## Task description
Reproduce all the entries precisely.

BEGIN Dataset entries

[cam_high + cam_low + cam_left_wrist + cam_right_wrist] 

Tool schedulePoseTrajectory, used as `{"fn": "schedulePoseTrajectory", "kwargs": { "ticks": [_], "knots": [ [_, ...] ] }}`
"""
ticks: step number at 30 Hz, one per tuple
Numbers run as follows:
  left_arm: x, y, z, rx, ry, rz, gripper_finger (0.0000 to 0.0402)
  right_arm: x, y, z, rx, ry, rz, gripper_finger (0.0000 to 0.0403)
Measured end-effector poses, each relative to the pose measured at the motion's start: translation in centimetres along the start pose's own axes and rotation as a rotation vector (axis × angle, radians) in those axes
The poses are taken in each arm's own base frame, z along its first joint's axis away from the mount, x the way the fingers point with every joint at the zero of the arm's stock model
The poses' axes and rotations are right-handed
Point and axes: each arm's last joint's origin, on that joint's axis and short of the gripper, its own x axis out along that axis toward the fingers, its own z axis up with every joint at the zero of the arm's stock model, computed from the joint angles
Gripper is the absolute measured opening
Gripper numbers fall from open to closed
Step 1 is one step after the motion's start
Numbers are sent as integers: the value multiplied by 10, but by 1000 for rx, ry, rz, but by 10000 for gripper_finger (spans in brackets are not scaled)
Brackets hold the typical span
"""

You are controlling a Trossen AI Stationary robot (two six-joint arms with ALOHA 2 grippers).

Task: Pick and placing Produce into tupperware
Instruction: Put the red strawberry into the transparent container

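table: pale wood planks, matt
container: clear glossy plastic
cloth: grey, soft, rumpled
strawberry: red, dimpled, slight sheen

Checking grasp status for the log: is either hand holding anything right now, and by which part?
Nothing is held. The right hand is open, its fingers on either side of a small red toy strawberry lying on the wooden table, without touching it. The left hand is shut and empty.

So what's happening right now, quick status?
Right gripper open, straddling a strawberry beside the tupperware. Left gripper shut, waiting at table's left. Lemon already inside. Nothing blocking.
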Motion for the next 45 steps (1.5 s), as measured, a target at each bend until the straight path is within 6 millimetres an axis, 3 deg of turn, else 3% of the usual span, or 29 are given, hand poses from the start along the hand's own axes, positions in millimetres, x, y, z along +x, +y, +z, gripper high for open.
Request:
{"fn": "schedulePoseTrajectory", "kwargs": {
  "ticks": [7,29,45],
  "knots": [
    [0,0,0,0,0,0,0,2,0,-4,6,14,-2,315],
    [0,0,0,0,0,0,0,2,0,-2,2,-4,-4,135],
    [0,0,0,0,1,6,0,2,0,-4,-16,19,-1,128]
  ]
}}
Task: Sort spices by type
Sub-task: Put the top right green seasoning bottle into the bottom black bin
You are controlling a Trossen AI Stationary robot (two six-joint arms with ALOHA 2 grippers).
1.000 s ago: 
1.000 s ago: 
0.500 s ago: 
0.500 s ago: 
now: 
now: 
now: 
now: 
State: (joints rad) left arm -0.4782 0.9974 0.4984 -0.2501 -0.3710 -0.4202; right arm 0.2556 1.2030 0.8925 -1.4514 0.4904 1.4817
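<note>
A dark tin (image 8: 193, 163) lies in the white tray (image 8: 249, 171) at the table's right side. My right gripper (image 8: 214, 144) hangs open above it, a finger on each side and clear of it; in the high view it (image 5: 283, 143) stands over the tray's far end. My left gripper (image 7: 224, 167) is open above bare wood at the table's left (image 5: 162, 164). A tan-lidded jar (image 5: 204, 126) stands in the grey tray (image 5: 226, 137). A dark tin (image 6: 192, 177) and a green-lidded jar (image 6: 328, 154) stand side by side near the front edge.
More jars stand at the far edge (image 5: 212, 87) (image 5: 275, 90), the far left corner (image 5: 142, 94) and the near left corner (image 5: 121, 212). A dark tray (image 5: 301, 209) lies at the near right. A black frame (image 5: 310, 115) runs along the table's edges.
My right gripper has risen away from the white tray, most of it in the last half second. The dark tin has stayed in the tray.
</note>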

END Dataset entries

## Solution to the problem
[cam_high + cam_low + cam_left_wrist + cam_right_wrist] 

Tool schedulePoseTrajectory, used as `{"fn": "schedulePoseTrajectory", "kwargs": { "ticks": [_], "knots": [ [_, ...] ] }}`
"""
ticks: step number at 30 Hz, one per tuple
Numbers run as follows:
  left_arm: x, y, z, rx, ry, rz, gripper_finger (0.0000 to 0.0402)
  right_arm: x, y, z, rx, ry, rz, gripper_finger (0.0000 to 0.0403)
Measured end-effector poses, each relative to the pose measured at the motion's start: translation in centimetres along the start pose's own axes and rotation as a rotation vector (axis × angle, radians) in those axes
The poses are taken in each arm's own base frame, z along its first joint's axis away from the mount, x the way the fingers point with every joint at the zero of the arm's stock model
The poses' axes and rotations are right-handed
Point and axes: each arm's last joint's origin, on that joint's axis and short of the gripper, its own x axis out along that axis toward the fingers, its own z axis up with every joint at the zero of the arm's stock model, computed from the joint angles
Gripper is the absolute measured opening
Gripper numbers fall from open to closed
Step 1 is one step after the motion's start
Numbers are sent as integers: the value multiplied by 10, but by 1000 for rx, ry, rz, but by 10000 for gripper_finger (spans in brackets are not scaled)
Brackets hold the typical span
"""

You are controlling a Trossen AI Stationary robot (two six-joint arms with ALOHA 2 grippers).

Task: Pick and placing Produce into tupperware
Instruction: Put the red strawberry into the transparent container

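table: pale wood planks, matt
container: clear glossy plastic
cloth: grey, soft, rumpled
strawberry: red, dimpled, slight sheen

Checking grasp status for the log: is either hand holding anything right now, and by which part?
Nothing is held. The right hand is open, its fingers on either side of a small red toy strawberry lying on the wooden table, without touching it. The left hand is shut and empty.

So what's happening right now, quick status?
Right gripper open, straddling a strawberry beside the tupperware. Left gripper shut, waiting at table's left. Lemon already inside. Nothing blocking.
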Motion for the next 45 steps (1.5 s), as measured, a target at each bend until the straight path is within 6 millimetres an axis, 3 deg of turn, else 3% of the usual span, or 29 are given, hand poses from the start along the hand's own axes, positions in millimetres, x, y, z along +x, +y, +z, gripper high for open.
Request:
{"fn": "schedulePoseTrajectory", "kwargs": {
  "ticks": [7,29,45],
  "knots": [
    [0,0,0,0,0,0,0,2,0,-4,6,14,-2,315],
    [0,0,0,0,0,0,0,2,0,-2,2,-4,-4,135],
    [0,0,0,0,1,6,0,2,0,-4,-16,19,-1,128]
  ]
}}
Task: Sort spices by type
Sub-task: Put the top right green seasoning bottle into the bottom black bin
You are controlling a Trossen AI Stationary robot (two six-joint arms with ALOHA 2 grippers).
1.000 s ago: 
1.000 s ago: 
0.500 s ago: 
0.500 s ago: 
now: 
now: 
now: 
now: 
State: (joints rad) left arm -0.4782 0.9974 0.4984 -0.2501 -0.3710 -0.4202; right arm 0.2556 1.2030 0.8925 -1.4514 0.4904 1.4817
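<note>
A dark tin (image 8: 193, 163) lies in the white tray (image 8: 249, 171) at the table's right side. My right gripper (image 8: 214, 144) hangs open above it, a finger on each side and clear of it; in the high view it (image 5: 283, 143) stands over the tray's far end. My left gripper (image 7: 224, 167) is open above bare wood at the table's left (image 5: 162, 164). A tan-lidded jar (image 5: 204, 126) stands in the grey tray (image 5: 226, 137). A dark tin (image 6: 192, 177) and a green-lidded jar (image 6: 328, 154) stand side by side near the front edge.
More jars stand at the far edge (image 5: 212, 87) (image 5: 275, 90), the far left corner (image 5: 142, 94) and the near left corner (image 5: 121, 212). A dark tray (image 5: 301, 209) lies at the near right. A black frame (image 5: 310, 115) runs along the table's edges.
My right gripper has risen away from the white tray, most of it in the last half second. The dark tin has stayed in the tray.
</note>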

This response is complete, and nothing else is pending.